Re: [Virtuoso-devel] Annotating RDF triples with metadata

Ivan Mikhailov Mon, 29 Mar 2010 17:19:53 +0000

Hello Martin,

The cost of timestamping depends on used combinations of time intervals
in stored data and "windows" (i.e. time intervals specified in the
query). If listed in ascending order of calculation cost, cases are
(1) search for all data with time point in relatively narrow window;
(2) search for all data with whole time interval is entirely in relatively 
narrow window;
(3) search for all data with time interval in intersection with a window;
(4) search for all data such that window is inside time interval associated 
with datum;
(5) search for data with some generic predicate on time interval and window.

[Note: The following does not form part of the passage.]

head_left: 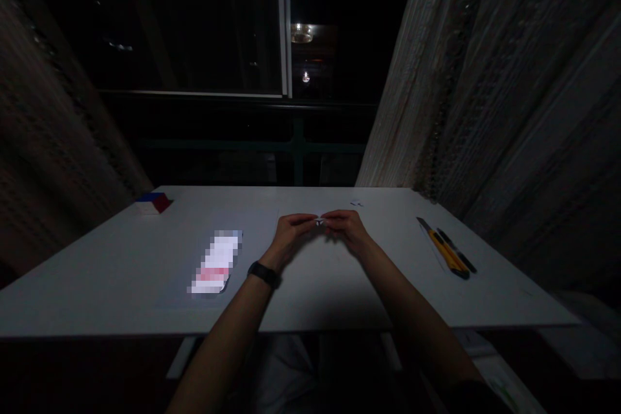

Case (5) is hopeless for optimization, it can't be leading part so it can only 
filter out facts selected by other conditions. 

Case (4) may require special tricky index for good scalability, because if it 
is implemented as AND of two '<=' operator then selectivity of each operator is 
low.
In addition, simple versions of interval indexes optimized for case (4) works 
fine only if time intervals in data are of some similar or at least limited 
size.
Good case is periods of work of lecturers of Leipzig Univ, periods are from 
fractions of year to tens of years and they're spread over 600 time-line.
Bad case is DBpedia with geology and fashion at the same time-line.

Unfortunately "All facts continuously valid between X and Y" is case (4).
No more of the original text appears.